Exercise directions:
Under no circumstances alter the records; copy each one exactly.

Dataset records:
========

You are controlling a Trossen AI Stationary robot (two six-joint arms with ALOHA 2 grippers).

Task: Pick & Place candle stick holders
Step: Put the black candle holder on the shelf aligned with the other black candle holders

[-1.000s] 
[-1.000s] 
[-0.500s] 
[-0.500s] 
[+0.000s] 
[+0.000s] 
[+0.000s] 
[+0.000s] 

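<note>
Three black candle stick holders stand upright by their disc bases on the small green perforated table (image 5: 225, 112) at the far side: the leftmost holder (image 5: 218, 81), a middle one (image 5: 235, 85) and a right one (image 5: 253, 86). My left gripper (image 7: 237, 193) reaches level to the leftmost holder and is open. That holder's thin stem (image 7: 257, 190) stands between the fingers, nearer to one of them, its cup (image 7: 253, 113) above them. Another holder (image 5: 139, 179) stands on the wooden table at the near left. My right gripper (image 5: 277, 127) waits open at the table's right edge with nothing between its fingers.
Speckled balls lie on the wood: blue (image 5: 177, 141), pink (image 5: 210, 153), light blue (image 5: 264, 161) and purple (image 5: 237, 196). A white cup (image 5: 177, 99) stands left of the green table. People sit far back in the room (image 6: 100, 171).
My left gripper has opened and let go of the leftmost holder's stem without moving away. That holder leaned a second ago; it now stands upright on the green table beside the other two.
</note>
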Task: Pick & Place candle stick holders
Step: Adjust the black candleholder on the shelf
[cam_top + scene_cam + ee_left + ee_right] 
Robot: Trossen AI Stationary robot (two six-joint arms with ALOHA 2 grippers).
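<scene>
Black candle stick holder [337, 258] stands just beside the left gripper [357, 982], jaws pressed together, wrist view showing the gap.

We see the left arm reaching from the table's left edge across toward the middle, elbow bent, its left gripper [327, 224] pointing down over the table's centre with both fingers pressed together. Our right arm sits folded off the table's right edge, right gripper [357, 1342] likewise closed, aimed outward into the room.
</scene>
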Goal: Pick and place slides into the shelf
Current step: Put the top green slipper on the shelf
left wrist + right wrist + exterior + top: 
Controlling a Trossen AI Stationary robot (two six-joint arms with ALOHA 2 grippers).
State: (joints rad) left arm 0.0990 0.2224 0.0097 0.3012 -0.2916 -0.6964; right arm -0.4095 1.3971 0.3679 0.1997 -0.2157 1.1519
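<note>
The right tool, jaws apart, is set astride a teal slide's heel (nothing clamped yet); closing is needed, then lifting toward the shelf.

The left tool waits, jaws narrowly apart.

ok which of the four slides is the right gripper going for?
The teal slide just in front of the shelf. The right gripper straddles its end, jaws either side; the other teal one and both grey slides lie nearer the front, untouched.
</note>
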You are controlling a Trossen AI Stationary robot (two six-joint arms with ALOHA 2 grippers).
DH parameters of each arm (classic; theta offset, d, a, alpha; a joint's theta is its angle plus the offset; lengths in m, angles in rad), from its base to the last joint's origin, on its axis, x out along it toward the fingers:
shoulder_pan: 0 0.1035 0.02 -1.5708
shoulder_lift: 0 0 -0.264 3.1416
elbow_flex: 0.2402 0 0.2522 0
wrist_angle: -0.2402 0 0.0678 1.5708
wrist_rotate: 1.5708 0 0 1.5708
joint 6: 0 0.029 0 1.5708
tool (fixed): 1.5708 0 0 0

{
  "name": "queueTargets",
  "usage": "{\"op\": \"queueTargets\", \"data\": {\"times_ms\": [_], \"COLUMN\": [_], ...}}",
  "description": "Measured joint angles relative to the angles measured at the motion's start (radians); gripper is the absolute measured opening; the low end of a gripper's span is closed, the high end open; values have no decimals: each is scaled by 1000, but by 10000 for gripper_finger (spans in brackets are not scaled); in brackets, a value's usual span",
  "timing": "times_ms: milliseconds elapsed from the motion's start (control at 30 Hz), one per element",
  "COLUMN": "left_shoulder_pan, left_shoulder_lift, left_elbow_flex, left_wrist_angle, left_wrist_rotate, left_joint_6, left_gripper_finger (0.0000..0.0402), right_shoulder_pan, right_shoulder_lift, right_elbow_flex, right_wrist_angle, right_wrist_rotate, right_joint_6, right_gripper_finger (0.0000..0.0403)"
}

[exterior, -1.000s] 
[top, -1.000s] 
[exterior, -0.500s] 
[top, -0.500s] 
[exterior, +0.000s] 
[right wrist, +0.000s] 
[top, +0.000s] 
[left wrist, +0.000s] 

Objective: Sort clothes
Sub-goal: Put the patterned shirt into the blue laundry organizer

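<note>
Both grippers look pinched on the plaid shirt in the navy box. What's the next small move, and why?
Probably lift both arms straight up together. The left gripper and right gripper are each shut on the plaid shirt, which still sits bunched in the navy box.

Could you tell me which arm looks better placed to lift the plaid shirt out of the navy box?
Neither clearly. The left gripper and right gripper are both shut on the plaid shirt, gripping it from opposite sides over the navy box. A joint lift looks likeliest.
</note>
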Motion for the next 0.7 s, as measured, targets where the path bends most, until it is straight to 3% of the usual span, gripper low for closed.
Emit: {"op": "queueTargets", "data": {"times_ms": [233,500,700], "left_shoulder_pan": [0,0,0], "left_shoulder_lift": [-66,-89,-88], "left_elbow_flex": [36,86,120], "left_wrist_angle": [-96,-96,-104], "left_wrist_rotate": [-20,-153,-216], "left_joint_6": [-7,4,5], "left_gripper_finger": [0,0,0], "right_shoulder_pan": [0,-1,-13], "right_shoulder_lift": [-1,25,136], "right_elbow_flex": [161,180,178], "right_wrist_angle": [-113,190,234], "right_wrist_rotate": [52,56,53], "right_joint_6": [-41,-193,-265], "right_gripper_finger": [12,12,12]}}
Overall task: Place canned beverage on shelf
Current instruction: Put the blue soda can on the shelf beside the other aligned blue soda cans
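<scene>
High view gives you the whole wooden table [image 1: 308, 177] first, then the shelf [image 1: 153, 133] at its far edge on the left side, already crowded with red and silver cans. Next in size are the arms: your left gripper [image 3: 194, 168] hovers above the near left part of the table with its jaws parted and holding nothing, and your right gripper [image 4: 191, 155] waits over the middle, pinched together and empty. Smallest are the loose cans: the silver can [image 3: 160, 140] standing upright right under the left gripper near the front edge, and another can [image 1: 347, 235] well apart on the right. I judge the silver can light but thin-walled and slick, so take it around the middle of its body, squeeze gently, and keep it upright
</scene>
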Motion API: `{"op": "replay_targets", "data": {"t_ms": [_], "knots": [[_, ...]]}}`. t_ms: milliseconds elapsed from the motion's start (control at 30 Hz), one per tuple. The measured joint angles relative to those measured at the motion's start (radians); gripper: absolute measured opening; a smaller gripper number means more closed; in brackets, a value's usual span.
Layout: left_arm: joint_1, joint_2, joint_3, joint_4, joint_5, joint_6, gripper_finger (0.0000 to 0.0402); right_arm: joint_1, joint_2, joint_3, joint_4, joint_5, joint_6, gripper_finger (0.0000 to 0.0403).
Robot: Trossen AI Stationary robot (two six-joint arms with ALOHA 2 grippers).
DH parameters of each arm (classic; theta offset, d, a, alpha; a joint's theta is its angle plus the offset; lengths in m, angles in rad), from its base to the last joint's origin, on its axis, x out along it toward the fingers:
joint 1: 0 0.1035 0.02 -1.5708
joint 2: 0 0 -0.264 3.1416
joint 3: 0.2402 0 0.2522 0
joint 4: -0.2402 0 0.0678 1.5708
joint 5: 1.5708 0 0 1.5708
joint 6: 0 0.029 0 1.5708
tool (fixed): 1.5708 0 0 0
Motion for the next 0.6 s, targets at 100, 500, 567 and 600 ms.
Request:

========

Completed exercise:
You are controlling a Trossen AI Stationary robot (two six-joint arms with ALOHA 2 grippers).

Task: Pick & Place candle stick holders
Step: Put the black candle holder on the shelf aligned with the other black candle holders

[-1.000s] 
[-1.000s] 
[-0.500s] 
[-0.500s] 
[+0.000s] 
[+0.000s] 
[+0.000s] 
[+0.000s] 

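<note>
Three black candle stick holders stand upright by their disc bases on the small green perforated table (image 5: 225, 112) at the far side: the leftmost holder (image 5: 218, 81), a middle one (image 5: 235, 85) and a right one (image 5: 253, 86). My left gripper (image 7: 237, 193) reaches level to the leftmost holder and is open. That holder's thin stem (image 7: 257, 190) stands between the fingers, nearer to one of them, its cup (image 7: 253, 113) above them. Another holder (image 5: 139, 179) stands on the wooden table at the near left. My right gripper (image 5: 277, 127) waits open at the table's right edge with nothing between its fingers.
Speckled balls lie on the wood: blue (image 5: 177, 141), pink (image 5: 210, 153), light blue (image 5: 264, 161) and purple (image 5: 237, 196). A white cup (image 5: 177, 99) stands left of the green table. People sit far back in the room (image 6: 100, 171).
My left gripper has opened and let go of the leftmost holder's stem without moving away. That holder leaned a second ago; it now stands upright on the green table beside the other two.
</note>
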Task: Pick & Place candle stick holders
Step: Adjust the black candleholder on the shelf
[cam_top + scene_cam + ee_left + ee_right] 
Robot: Trossen AI Stationary robot (two six-joint arms with ALOHA 2 grippers).
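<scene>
Black candle stick holder [337, 258] stands just beside the left gripper [357, 982], jaws pressed together, wrist view showing the gap.

We see the left arm reaching from the table's left edge across toward the middle, elbow bent, its left gripper [327, 224] pointing down over the table's centre with both fingers pressed together. Our right arm sits folded off the table's right edge, right gripper [357, 1342] likewise closed, aimed outward into the room.
</scene>
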Goal: Pick and place slides into the shelf
Current step: Put the top green slipper on the shelf
left wrist + right wrist + exterior + top: 
Controlling a Trossen AI Stationary robot (two six-joint arms with ALOHA 2 grippers).
State: (joints rad) left arm 0.0990 0.2224 0.0097 0.3012 -0.2916 -0.6964; right arm -0.4095 1.3971 0.3679 0.1997 -0.2157 1.1519
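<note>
The right tool, jaws apart, is set astride a teal slide's heel (nothing clamped yet); closing is needed, then lifting toward the shelf.

The left tool waits, jaws narrowly apart.

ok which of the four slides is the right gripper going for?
The teal slide just in front of the shelf. The right gripper straddles its end, jaws either side; the other teal one and both grey slides lie nearer the front, untouched.
</note>
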You are controlling a Trossen AI Stationary robot (two six-joint arms with ALOHA 2 grippers).
DH parameters of each arm (classic; theta offset, d, a, alpha; a joint's theta is its angle plus the offset; lengths in m, angles in rad), from its base to the last joint's origin, on its axis, x out along it toward the fingers:
shoulder_pan: 0 0.1035 0.02 -1.5708
shoulder_lift: 0 0 -0.264 3.1416
elbow_flex: 0.2402 0 0.2522 0
wrist_angle: -0.2402 0 0.0678 1.5708
wrist_rotate: 1.5708 0 0 1.5708
joint 6: 0 0.029 0 1.5708
tool (fixed): 1.5708 0 0 0

{
  "name": "queueTargets",
  "usage": "{\"op\": \"queueTargets\", \"data\": {\"times_ms\": [_], \"COLUMN\": [_], ...}}",
  "description": "Measured joint angles relative to the angles measured at the motion's start (radians); gripper is the absolute measured opening; the low end of a gripper's span is closed, the high end open; values have no decimals: each is scaled by 1000, but by 10000 for gripper_finger (spans in brackets are not scaled); in brackets, a value's usual span",
  "timing": "times_ms: milliseconds elapsed from the motion's start (control at 30 Hz), one per element",
  "COLUMN": "left_shoulder_pan, left_shoulder_lift, left_elbow_flex, left_wrist_angle, left_wrist_rotate, left_joint_6, left_gripper_finger (0.0000..0.0402), right_shoulder_pan, right_shoulder_lift, right_elbow_flex, right_wrist_angle, right_wrist_rotate, right_joint_6, right_gripper_finger (0.0000..0.0403)"
}

[exterior, -1.000s] 
[top, -1.000s] 
[exterior, -0.500s] 
[top, -0.500s] 
[exterior, +0.000s] 
[right wrist, +0.000s] 
[top, +0.000s] 
[left wrist, +0.000s] 

Objective: Sort clothes
Sub-goal: Put the patterned shirt into the blue laundry organizer

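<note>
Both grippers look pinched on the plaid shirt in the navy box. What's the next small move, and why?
Probably lift both arms straight up together. The left gripper and right gripper are each shut on the plaid shirt, which still sits bunched in the navy box.

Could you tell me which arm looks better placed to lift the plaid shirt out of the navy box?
Neither clearly. The left gripper and right gripper are both shut on the plaid shirt, gripping it from opposite sides over the navy box. A joint lift looks likeliest.
</note>
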Motion for the next 0.7 s, as measured, targets where the path bends most, until it is straight to 3% of the usual span, gripper low for closed.
Emit: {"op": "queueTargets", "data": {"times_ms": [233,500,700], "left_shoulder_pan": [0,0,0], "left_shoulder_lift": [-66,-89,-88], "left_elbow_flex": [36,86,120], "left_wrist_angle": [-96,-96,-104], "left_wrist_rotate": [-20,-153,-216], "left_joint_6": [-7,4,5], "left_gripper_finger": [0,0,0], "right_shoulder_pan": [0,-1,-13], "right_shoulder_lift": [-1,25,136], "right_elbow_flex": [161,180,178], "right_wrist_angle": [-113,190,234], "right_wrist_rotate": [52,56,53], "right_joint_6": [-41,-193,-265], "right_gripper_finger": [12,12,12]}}
Overall task: Place canned beverage on shelf
Current instruction: Put the blue soda can on the shelf beside the other aligned blue soda cans
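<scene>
High view gives you the whole wooden table [image 1: 308, 177] first, then the shelf [image 1: 153, 133] at its far edge on the left side, already crowded with red and silver cans. Next in size are the arms: your left gripper [image 3: 194, 168] hovers above the near left part of the table with its jaws parted and holding nothing, and your right gripper [image 4: 191, 155] waits over the middle, pinched together and empty. Smallest are the loose cans: the silver can [image 3: 160, 140] standing upright right under the left gripper near the front edge, and another can [image 1: 347, 235] well apart on the right. I judge the silver can light but thin-walled and slick, so take it around the middle of its body, squeeze gently, and keep it upright
</scene>
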Motion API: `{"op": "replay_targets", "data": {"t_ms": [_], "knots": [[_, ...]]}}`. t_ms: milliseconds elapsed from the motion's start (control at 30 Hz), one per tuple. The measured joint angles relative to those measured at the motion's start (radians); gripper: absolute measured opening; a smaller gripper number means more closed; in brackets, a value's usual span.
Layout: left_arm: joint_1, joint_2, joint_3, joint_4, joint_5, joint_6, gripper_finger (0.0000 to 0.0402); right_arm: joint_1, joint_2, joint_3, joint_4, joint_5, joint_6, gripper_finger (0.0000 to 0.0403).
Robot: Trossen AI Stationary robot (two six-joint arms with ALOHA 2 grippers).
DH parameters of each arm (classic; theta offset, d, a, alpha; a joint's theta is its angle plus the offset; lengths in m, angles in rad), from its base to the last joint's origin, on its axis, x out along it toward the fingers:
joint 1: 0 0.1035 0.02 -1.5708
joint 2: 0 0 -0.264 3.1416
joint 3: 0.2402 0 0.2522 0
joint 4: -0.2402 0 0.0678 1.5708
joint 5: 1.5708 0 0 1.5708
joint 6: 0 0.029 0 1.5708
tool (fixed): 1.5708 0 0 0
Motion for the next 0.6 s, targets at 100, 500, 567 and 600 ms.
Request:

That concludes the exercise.